The SARIT library

Welcome to SARIT’s library of Indic e-texts. SARIT is short for “Search and Retrieval of Indic Texts” (cf. http://sarit.indology.info/).

This collection of files is special in that any changes you make to your files can, if you choose so, be shared with other people. So if you correct, annotate, or otherwise improve any file in this directory or one of the directories below it, you might consider sharing your work with others (and hope that they will share their work with you).

We, people administering SARIT and working with it, hope that this will lead to incremental but continuous improvement of these files, and of any files you wish to add. We plan to periodically update SARIT’s search interface with the texts changed or added in this repository. At the moment, this library is an experiment in online collaboration on this sort of material.

What to do next?

Installing git

In order to make full use of the SARIT library, you should install git. You can find all you need to get started here: http://git-scm.com/downloads/. Documentation is available from http://git-scm.com/doc/, and tutorials are listed at the top of http://git-scm.com/doc/ext/.

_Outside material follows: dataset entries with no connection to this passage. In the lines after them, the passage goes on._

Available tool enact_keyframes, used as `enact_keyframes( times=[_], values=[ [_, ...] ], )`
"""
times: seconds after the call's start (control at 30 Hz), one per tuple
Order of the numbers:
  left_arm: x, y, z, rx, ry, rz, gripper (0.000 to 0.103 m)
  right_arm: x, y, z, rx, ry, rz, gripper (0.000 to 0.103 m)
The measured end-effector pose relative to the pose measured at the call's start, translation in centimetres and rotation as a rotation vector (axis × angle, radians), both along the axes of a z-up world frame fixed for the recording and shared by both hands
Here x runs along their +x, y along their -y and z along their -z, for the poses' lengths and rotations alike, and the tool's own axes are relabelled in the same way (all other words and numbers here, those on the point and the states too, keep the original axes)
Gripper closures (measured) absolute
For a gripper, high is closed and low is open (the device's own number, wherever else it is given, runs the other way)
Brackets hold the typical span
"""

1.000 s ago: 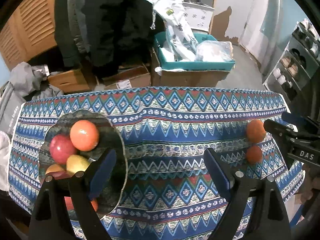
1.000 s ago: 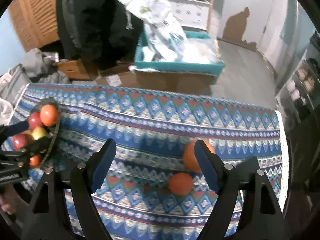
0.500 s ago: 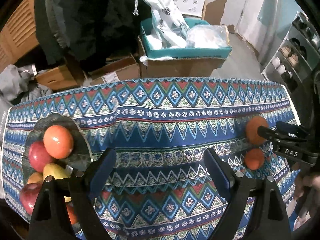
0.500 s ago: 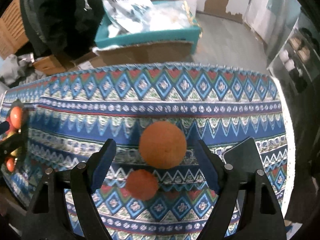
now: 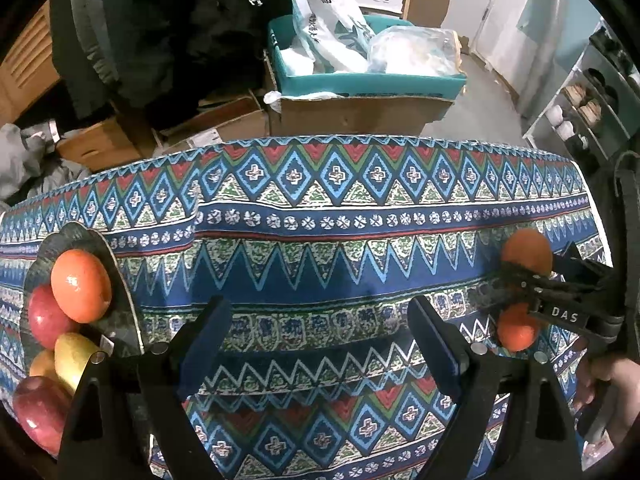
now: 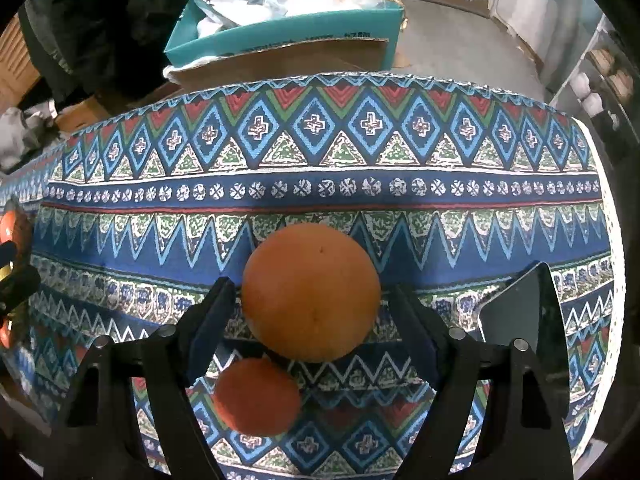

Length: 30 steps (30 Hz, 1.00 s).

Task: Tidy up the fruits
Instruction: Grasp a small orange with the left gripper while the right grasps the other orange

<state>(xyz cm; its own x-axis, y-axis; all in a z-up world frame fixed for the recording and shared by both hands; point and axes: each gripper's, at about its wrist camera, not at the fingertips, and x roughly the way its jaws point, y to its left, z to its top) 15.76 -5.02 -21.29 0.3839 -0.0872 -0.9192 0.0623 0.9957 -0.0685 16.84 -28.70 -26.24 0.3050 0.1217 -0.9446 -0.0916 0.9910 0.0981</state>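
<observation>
A large orange (image 6: 310, 292) rests on the patterned tablecloth (image 6: 320, 196), with a smaller orange (image 6: 256, 396) just in front of it. My right gripper (image 6: 310, 292) straddles the large orange and its jaws are closing; a thin gap still shows at each pad. From the left wrist view that gripper (image 5: 532, 280) is over the same large orange (image 5: 526, 250), and the small orange (image 5: 516, 328) lies below it. My left gripper (image 5: 318, 312) hangs open over bare cloth. To its left a dark plate (image 5: 80, 236) holds an orange (image 5: 80, 286), red apples (image 5: 44, 316) and a yellow fruit (image 5: 72, 356).
A dark flat slab (image 6: 524, 312) lies on the cloth right of the large orange, near the table's right edge. Beyond the far edge stand cardboard boxes and a teal box (image 5: 360, 80) of bags. A person's hand (image 5: 612, 392) holds the right gripper.
Both grippers have come down toward the cloth. The right one moved over the large orange, now between its narrowed jaws. The plate has slid toward the left edge of the left view.
</observation>
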Motion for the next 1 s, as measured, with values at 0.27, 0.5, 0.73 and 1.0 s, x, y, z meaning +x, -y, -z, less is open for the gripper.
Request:
enact_keyframes(
  times=[0.27,0.5,0.73,1.0],
  values=[
    [-0.1,1.6,-0.1,-0.025,-0.003,0.03,0.013,0.0,-0.4,0.0,-0.023,0.023,0.002,0.038],
    [-0.8,4.2,-0.2,-0.043,-0.007,0.086,0.013,-1.5,1.9,-3.1,-0.024,0.077,0.049,0.038],
    [-1.7,8.2,-0.6,-0.08,-0.018,0.155,0.013,-4.3,4.3,-4.2,-0.013,0.082,0.085,0.038],
    [-2.7,12.5,0.4,-0.068,-0.024,0.245,0.013,-7.2,7.2,-3.4,-0.035,0.066,0.135,0.038]
  ],
)
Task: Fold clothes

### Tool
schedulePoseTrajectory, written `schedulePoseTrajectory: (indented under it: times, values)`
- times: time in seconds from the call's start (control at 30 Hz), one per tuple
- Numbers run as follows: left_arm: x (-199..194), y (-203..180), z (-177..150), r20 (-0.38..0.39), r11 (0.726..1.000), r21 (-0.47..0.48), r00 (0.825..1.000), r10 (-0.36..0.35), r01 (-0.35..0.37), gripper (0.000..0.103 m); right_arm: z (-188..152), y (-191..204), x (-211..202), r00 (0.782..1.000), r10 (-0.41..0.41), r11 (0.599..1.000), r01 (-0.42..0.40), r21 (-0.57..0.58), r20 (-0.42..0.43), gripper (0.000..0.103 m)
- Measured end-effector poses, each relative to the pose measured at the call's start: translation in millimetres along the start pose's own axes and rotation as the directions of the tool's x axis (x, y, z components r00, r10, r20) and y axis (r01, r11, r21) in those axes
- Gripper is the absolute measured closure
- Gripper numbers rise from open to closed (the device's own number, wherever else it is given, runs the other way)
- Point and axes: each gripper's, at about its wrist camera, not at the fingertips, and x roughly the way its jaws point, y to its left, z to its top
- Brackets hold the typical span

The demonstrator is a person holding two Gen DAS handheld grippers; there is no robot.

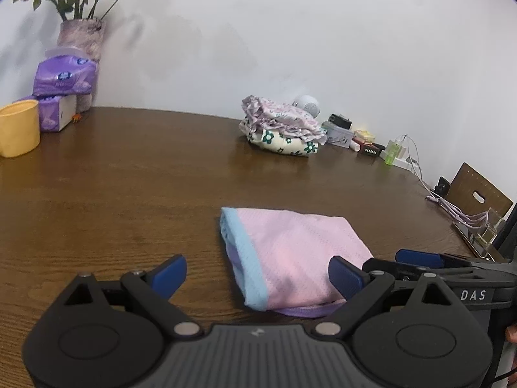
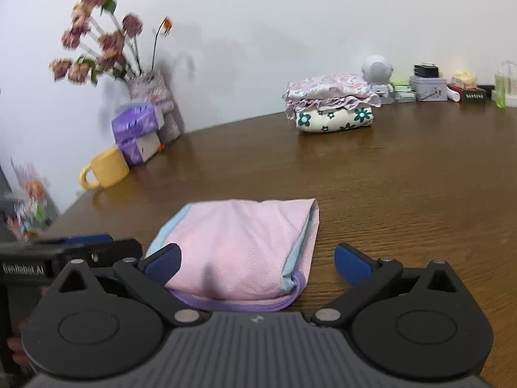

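Lying folded on the table point(image 2: 404, 194), the pink garment point(image 2: 239, 252) sits between both wide-apart claws, unheld.

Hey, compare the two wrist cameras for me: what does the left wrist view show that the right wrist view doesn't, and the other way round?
Only the left wrist view: a lilac cable and a chair back at the table's right edge, plus the right tool, open.

Only the right wrist view: the yellow mug's handle, a blurred colourful figure at far left, and the left tool.

Both: the folded pink garment, the folded clothes stack, tissue packs, flower vase, wooden table.
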Motion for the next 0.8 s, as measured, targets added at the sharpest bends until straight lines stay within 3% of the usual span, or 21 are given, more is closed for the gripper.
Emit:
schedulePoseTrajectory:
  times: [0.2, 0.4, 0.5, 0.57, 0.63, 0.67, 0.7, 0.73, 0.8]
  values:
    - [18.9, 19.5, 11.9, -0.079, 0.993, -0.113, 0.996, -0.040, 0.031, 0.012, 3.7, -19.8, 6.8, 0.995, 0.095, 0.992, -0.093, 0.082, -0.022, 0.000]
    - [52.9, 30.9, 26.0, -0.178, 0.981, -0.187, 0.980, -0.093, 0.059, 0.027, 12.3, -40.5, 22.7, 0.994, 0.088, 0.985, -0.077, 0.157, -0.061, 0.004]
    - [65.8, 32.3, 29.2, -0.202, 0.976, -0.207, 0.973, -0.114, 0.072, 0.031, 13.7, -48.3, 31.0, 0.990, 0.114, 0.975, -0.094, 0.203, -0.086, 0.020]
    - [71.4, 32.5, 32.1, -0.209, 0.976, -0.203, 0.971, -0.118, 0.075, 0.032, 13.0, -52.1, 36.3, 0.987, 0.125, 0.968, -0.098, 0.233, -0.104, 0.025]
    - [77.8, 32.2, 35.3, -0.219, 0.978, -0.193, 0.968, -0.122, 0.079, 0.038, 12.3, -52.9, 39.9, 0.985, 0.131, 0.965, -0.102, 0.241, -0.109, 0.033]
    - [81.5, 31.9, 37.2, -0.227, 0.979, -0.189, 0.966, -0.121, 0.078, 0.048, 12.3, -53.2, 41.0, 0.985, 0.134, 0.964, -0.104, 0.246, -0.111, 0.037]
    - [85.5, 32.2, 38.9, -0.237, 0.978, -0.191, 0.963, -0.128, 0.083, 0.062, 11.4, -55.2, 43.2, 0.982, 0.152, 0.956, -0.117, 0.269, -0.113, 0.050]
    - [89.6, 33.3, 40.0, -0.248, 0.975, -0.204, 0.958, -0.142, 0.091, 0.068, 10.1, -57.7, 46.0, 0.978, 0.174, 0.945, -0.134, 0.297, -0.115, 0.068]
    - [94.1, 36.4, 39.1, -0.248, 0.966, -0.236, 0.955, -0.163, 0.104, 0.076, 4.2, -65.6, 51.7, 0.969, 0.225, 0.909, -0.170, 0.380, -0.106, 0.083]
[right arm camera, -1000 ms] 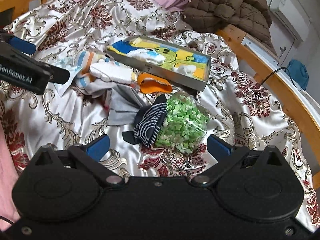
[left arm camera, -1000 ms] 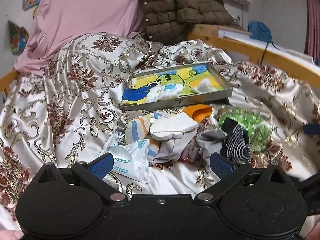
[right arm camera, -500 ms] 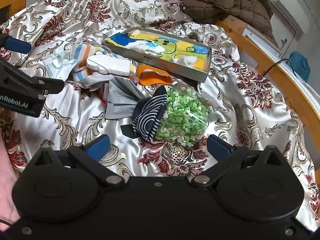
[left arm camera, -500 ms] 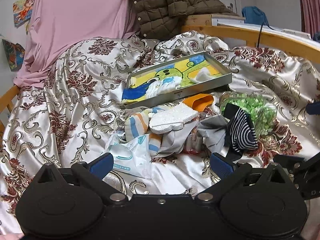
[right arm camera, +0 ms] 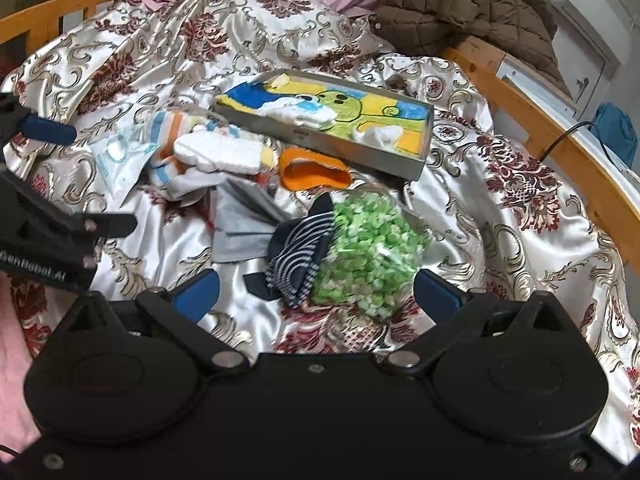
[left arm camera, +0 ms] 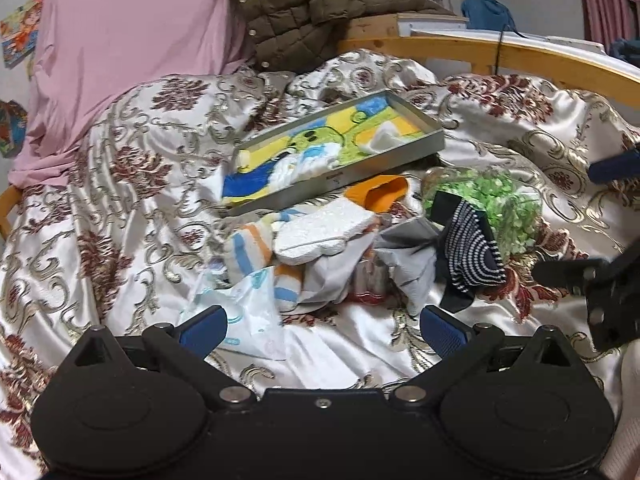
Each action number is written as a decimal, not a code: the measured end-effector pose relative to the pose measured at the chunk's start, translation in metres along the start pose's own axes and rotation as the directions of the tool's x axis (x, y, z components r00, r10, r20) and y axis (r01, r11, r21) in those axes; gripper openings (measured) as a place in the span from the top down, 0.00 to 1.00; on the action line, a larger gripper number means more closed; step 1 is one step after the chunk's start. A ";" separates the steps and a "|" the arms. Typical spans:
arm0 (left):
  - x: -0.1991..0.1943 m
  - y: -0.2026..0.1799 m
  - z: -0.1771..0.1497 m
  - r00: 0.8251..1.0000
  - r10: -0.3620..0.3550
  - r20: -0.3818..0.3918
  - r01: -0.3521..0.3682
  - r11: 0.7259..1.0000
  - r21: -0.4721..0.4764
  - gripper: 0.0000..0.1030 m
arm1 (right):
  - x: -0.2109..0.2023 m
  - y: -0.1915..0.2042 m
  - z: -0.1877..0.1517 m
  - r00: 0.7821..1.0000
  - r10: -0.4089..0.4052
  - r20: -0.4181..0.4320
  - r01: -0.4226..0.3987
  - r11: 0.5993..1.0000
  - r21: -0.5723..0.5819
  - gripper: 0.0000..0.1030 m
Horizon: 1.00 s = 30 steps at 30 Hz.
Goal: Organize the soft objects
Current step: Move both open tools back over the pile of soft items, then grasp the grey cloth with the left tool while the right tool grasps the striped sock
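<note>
A pile of soft things lies mid-bed: a white fluffy sock [left arm camera: 316,232] [right arm camera: 218,154], a blue-and-orange striped sock [left arm camera: 250,250] [right arm camera: 168,136], an orange sock [left arm camera: 380,196] [right arm camera: 314,172], a grey cloth [left arm camera: 408,252] [right arm camera: 244,224] and a navy striped sock [left arm camera: 470,256] [right arm camera: 298,256]. Behind them a grey metal tray [left arm camera: 392,158] [right arm camera: 348,150] holds a cartoon cloth and white pieces. My left gripper [left arm camera: 322,328] is open and empty, just before the pile. My right gripper [right arm camera: 316,292] is open and empty, near the navy sock.
A clear bag of green pieces [left arm camera: 500,200] [right arm camera: 368,252] lies by the navy sock. A white plastic packet [left arm camera: 244,312] [right arm camera: 120,156] lies left. A pink sheet [left arm camera: 120,40], a brown quilted jacket [left arm camera: 320,4] and the wooden bed rail [right arm camera: 560,152] border the patterned bedspread.
Both grippers have drifted slightly over the bed, so the pile sits a little differently in each view. Both stay open and empty. Nothing on the bed has moved.
</note>
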<state>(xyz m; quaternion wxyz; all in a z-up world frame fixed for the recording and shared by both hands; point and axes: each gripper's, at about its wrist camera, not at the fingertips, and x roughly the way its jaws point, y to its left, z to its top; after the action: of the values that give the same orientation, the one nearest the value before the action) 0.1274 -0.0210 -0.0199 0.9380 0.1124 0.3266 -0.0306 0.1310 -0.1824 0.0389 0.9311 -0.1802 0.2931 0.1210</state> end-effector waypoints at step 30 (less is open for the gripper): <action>0.067 -0.048 -0.015 0.944 -0.261 0.201 0.045 0.707 0.706 0.04 | 0.090 0.028 -0.019 0.994 0.010 0.113 0.065 0.770 -0.635 0.01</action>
<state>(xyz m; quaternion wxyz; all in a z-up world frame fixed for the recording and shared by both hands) 0.1648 -0.0633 -0.0815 0.8586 0.4210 0.1605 -0.2445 0.1842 -0.1537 -0.0366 0.8311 -0.4825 0.1804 0.2093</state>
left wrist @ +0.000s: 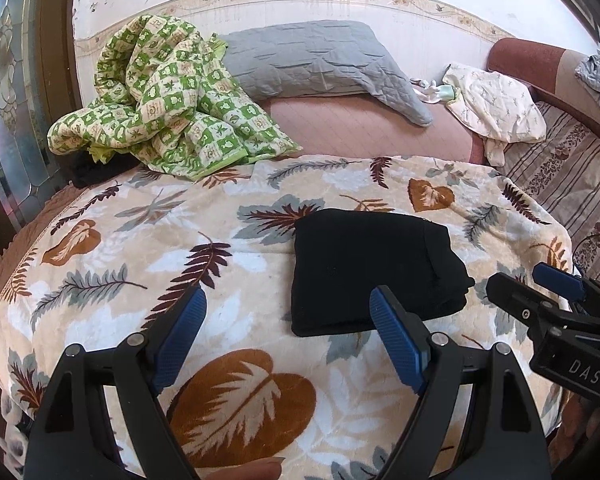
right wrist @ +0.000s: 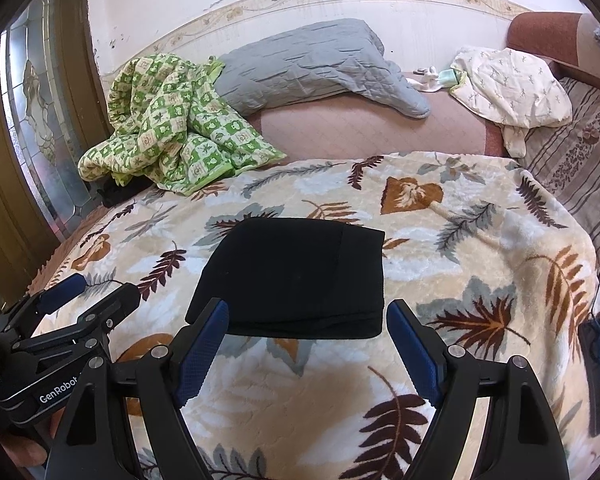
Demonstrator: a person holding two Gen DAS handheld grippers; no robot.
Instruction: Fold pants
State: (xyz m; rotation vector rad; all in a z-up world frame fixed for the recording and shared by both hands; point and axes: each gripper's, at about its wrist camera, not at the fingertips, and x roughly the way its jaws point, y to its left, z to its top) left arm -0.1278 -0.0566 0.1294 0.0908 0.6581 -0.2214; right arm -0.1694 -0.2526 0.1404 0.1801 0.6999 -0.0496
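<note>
On the bed (right wrist: 480, 248) the pants (right wrist: 296, 276) look folded already. Both my left hand-held gripper (left wrist: 286, 338) and right hand-held gripper (right wrist: 308, 344) are released, holding nothing, so I'd just lift clear without snagging them.

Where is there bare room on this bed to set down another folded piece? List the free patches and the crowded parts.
Free: the leaf-print blanket right of the folded black pants, and the stretch left of them. The pink sheet below the grey pillow is bare too. Crowded: the far left corner under the green checked quilt, and the far right around the white garment.
</note>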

Getting a Graphical User Interface (GUI)

If you do not like working on a command line, you can use a Graphical User Interface (GUI) for git. The standard GUI that is installed automatically by the steps above is “gitk” on Linux, and “git gui” on mac and windows.

These are stable but rather basic programs, and there are quite a few other options you might want to explore if you’re not happy with them. In the following, we will give examples for Smart Git, a Java program that is free of charge for non-commercial use, and that will run any platform that Java runs on (i.e., Linux, Windows, Mac).

Other options are listed here: http://git-scm.com/downloads/guis/.

Get a copy of the collection you want

Getting the first copy is called “cloning.” Depending on your platform, you can either

Run git clone https://github.com/sarit/SARIT-corpus.git if you are using standard git, or
Consult the documentation of your git interface on how to point it at https://github.com/sarit/SARIT-corpus.git

For Smart Git, do this:

Project –> Clone
Under “Remote Git or SVN repository”, enter the name of the collection, e.g., “https://github.com/sarit/SARIT-corpus.git”, click Next.
Choose a directory where to put your files. This should be somewhere where you usually store your files, i.e., not in “C:\Programs” or so. Click Next.
Accept or choose the project name (SARIT should be the default).

Learn about TEI P5

The full guidelines can be found here: http://www.tei-c.org/Guidelines/P5/, and a simplified version, TEI Lite: http://www.tei-c.org/Guidelines/Customization/Lite/.

The specific guidelines that are used for the SARIT corpus are here: https://sarit.indology.info/sarit-pm/docs/encoding-guidelines-simple.html.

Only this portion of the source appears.